Congratulations to the Garden Project of Southwest Colorado for being awarded the Healthy Event Seal of Approval by San Juan Basin Health Department – and for an event featuring pies, no less.
The award was for its Pies in the Garden and signifies that it’s a local asset-builder by providing a safe and healthy community event for La Plata County’s children, youth and families. The event, held at the end of September, was a celebration of the second harvest season at the Ohana Kuleana Community Garden. More than 30 pies were presented for the title Best Pie, including savory, such as vegetable quiche and squash pies, as well as the dessert type, such as chocolate-orange-hazelnut and peach-raspberry-mascarpone pie.
The award was presented at the organization’s annual farm-to-table fundraiser event at Eolus Bar & Dining on Nov. 13. More than 80 local foodies gathered on Eolus’ rooftop patio to enjoy a fall harvest feast prepared by Chef Chris Cowl.
“As candles twinkled on the cozy patio, faces glowed with inspiration - or maybe it was the local hot bourbon apple cider,” Garden Project Executive Director Sandhya Tillotson said. “If you thought you were tired of kale, you haven’t yet tried Chris’ kale in coconut cream sauce.”
Also on the menu were potatoes au gratin layered with sliced potatoes from Wily Carrot Farm and Belford cheese from James Ranch; both a hearty beef stew and vegetarian chili, which warmed up the evening with local produce from Twin Buttes Gardens, Dove Creek beans and Colorado beef.
Tillotson said Wines of the San Juan kept the fruit of the grape flowing while she shared the highlights of the organization’s focus on building school and community gardens in La Plata County.
Speakers from each of the project’s showcase gardens spoke about the impact that the gardens have had on lives. Jason Cloudt, garden manager at Manna Soup Kitchen, talked about sending clients home with fresh vegetables and recipes to prepare them.
Needham Elementary School first grade teacher Nora Stafford talked about the joys of the school’s garden and how it connects to curriculum standards, while fourth grader Macie Fogel enjoyed the afterschool Dirt Club so much, she went back to help the younger students.
And Bruce Spining shared the richness of experience happening at Ohana Kuleana and how its community gardeners are “planting a twig” that will benefit the community for years to come.
Garden Manager Mia Carrasco-Songer said, “We’re not just growing food in the gardens, we’re really growing community.”

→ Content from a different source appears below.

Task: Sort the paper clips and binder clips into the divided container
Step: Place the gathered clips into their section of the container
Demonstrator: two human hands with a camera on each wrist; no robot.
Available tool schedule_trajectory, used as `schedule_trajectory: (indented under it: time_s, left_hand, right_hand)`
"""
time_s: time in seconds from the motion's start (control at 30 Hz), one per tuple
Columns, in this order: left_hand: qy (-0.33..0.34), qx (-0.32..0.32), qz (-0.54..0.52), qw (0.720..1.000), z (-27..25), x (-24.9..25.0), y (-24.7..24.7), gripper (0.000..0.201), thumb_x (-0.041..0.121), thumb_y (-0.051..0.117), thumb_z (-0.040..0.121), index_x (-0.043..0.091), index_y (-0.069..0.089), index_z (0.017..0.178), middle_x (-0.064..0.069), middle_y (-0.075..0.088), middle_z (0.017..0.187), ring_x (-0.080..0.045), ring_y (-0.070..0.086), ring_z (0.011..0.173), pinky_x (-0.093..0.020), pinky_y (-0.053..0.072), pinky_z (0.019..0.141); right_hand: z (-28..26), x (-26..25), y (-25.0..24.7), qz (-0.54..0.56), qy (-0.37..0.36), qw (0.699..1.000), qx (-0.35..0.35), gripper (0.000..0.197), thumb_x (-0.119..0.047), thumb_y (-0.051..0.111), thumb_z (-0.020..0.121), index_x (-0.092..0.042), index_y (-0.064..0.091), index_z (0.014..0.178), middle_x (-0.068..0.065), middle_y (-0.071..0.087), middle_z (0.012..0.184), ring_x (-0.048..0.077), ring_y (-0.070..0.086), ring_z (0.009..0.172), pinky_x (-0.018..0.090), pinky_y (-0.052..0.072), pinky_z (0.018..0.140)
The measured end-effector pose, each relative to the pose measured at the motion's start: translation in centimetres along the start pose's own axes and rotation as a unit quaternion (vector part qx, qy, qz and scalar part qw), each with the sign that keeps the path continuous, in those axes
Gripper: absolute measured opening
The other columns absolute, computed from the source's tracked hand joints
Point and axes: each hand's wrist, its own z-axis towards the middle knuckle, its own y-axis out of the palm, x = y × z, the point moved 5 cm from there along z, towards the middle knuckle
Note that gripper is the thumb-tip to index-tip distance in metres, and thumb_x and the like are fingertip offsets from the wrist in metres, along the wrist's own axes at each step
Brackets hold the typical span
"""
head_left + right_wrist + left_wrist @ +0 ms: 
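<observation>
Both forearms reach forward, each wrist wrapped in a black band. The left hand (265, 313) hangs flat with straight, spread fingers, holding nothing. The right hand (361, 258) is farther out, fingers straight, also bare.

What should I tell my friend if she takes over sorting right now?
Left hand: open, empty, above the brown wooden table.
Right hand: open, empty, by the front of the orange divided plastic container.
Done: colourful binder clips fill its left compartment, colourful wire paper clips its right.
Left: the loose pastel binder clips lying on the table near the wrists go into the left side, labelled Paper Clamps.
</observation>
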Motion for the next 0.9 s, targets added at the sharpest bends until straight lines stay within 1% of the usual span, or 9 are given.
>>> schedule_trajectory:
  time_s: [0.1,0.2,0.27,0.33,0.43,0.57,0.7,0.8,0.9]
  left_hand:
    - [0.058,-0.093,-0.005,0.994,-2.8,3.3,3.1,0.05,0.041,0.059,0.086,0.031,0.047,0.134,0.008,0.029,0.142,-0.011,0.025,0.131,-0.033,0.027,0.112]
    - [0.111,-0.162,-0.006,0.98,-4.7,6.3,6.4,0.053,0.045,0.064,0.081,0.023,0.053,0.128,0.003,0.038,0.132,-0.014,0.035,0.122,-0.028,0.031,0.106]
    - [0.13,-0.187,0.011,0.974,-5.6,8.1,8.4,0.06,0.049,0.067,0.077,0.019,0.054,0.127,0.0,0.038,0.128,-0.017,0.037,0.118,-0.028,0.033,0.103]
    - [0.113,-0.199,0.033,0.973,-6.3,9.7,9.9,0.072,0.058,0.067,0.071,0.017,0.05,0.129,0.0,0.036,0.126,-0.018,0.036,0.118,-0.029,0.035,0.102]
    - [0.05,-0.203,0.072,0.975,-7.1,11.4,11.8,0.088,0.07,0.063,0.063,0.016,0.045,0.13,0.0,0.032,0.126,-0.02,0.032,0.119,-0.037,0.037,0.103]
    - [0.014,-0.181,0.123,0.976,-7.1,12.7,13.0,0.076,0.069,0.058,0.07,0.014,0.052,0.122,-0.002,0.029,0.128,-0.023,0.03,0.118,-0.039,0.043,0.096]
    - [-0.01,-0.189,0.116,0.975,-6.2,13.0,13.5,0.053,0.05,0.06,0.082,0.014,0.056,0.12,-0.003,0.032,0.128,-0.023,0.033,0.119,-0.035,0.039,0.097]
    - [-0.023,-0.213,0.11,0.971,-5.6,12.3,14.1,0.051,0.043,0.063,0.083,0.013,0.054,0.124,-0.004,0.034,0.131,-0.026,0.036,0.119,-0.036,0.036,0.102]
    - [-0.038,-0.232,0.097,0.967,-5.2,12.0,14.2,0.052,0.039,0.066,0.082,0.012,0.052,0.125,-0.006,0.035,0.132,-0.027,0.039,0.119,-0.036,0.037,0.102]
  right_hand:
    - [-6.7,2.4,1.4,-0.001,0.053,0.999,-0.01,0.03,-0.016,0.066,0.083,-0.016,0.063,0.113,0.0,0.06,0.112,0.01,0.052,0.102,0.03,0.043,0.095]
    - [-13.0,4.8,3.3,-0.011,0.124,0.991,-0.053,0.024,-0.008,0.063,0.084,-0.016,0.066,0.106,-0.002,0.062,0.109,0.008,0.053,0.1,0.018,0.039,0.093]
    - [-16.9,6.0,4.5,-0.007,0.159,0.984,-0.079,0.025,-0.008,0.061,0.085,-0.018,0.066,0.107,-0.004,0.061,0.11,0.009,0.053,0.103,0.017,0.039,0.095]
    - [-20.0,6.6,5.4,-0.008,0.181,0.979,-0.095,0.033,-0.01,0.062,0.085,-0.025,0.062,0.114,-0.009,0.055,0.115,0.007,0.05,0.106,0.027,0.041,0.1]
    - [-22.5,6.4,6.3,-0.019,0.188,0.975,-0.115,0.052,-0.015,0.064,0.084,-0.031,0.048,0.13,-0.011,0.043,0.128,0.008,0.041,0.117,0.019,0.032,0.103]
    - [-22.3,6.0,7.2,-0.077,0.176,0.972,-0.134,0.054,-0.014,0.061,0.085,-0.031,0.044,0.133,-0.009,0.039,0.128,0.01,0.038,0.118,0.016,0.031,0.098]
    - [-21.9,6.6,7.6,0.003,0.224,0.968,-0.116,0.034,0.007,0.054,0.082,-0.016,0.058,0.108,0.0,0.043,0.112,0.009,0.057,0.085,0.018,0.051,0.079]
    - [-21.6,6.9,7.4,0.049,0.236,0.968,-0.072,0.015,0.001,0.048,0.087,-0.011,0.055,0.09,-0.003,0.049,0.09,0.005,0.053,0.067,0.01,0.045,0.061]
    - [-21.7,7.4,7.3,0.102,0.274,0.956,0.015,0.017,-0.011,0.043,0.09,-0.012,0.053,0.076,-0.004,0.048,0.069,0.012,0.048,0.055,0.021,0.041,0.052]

In addition to the aforementioned donors, event sponsors included Ecosphere Environmental Services, Zia Taqueria, Pediatric Associates of Durango, the Colorado State University Extension Office, The Payroll Department, Amber Johnson of Coldwell Banker, Monarch Vaults & Ironworks and Animas Chocolate Co.
I wish I had room for all the local farms, ranches and companies that shared their skills and the fruits of their labors to make this dinner happen, but let’s just say this segment of our community continues to show generosity in many ways.
The Garden Project was founded in 1998 and already has built 19 school and community gardens in our county. Their goal, Carrasco-Songer said, is to promote health and wellness, environmental stewardship and a sustainable local food system.
Visit www.thegardenprojectswcolorado.org to learn more about the Garden Project’s work and to donate.
I’m not much of a gardener, but there’s a Ralph Waldo Emerson quote about how to succeed in life – “To leave the world a bit better, whether by a healthy child, a garden patch, or a redeemed social condition,” – that I always think of when I see a beautiful garden. Thanks for “leaving the world a bit better.”
Luckily, red roses will fit right in with the holiday color scheme for the anniversary of Mark and Sharon Donahue.